> **Your objective**:
Beneath this instruction is a listing. Transcribe from it only the stretch from the line with "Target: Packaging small" through the line with "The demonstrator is", both end lines included, exactly as written.

> **Data under study**:
[Start of section]

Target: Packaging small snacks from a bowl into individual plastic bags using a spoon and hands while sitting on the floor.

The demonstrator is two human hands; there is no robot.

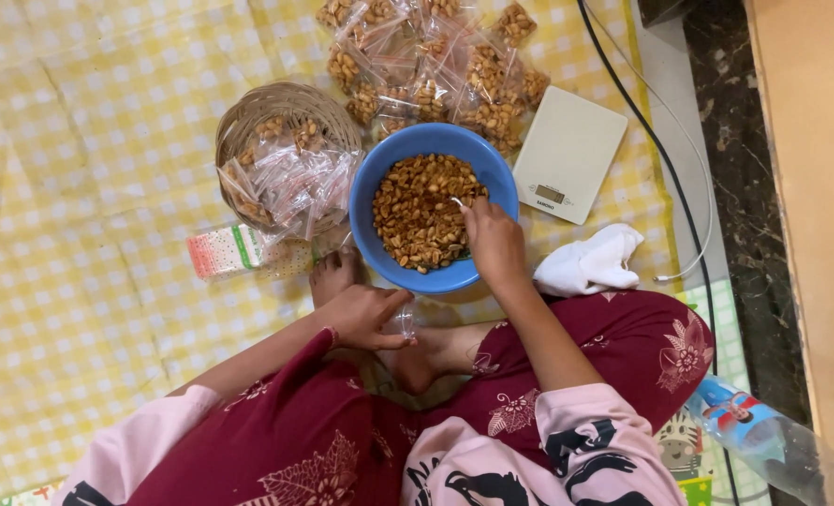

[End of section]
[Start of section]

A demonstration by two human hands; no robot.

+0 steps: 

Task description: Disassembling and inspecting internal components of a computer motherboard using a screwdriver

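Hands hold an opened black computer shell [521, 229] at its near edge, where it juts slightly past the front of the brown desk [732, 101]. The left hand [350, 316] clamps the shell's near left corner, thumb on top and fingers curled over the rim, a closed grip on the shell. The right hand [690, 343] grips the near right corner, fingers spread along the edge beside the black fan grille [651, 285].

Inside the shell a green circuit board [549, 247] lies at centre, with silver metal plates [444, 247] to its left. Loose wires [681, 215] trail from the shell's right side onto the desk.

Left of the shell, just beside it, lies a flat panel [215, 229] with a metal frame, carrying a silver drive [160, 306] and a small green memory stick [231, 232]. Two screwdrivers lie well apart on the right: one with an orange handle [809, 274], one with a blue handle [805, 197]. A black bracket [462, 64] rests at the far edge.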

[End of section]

> **Written solution**:
Target: Packaging small snacks from a bowl into individual plastic bags using a spoon and hands while sitting on the floor.

The demonstrator is two human hands; there is no robot.

No further output is expected.